Organopónicos or organoponics is a system of urban agriculture using organic gardens. It originated in Cuba and is still mostly focused there. It often consists of low-level concrete walls filled with organic matter and soil, with lines of drip irrigation laid on the surface of the growing media. Organopónicos is a labour-intensive form of local agriculture.

Organopónico farmers employ a wide variety of agroecological techniques including integrated pest management, polyculture, and crop rotation. Most organic materials are also produced within the gardens through composting. This allows production to take place with few petroleum-based inputs.

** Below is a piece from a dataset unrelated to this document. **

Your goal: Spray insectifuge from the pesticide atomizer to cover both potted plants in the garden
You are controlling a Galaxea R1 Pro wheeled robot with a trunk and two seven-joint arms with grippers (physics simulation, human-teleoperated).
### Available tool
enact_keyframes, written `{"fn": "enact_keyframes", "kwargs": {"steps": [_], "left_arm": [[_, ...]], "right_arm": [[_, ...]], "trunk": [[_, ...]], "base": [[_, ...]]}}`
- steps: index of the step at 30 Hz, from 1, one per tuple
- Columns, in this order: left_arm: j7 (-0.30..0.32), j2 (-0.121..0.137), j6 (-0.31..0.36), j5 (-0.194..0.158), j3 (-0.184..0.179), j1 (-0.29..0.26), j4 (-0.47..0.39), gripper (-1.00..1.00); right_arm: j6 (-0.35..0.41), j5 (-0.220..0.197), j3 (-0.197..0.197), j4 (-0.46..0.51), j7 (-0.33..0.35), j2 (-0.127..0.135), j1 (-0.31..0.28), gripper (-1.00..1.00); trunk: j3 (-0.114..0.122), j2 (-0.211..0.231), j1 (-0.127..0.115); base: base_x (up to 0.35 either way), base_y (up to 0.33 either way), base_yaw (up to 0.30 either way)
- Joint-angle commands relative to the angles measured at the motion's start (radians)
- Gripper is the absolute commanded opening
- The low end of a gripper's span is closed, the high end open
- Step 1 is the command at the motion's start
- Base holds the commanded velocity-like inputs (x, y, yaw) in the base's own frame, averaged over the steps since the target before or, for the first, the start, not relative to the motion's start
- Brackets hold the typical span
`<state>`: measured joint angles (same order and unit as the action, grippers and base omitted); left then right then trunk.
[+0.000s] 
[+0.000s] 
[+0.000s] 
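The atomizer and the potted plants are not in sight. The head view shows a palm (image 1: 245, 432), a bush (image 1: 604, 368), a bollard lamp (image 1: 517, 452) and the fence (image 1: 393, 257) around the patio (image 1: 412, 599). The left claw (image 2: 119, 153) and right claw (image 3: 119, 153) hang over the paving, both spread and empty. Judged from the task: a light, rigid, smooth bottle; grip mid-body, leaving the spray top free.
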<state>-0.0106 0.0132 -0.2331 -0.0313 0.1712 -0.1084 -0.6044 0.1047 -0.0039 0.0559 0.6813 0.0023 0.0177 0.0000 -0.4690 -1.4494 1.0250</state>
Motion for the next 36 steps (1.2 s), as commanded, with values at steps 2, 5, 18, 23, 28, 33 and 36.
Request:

Organopónicos first arose as a community response to lack of food security during the Special Period after the collapse of the Soviet Union. It is publicly functioning in terms of ownership, access, and management, but heavily subsidized and supported by the Cuban government.

Background

During the Cold War, the Cuban economy relied heavily on support from the Soviet Union. In exchange for sugar, Cuba received subsidized petroleum, petroleum products, agrochemicals (such as fertilizers and pesticides), and other farm products. Moreover, approximately 50% of Cuba's food was imported. Cuba's food production was organized around Soviet-style, large-scale, industrial agricultural collectives. Before the collapse of the Soviet Union, Cuba used more than 1 million tons of synthetic fertilizers and up to 35,000 tons of herbicides and pesticides per year.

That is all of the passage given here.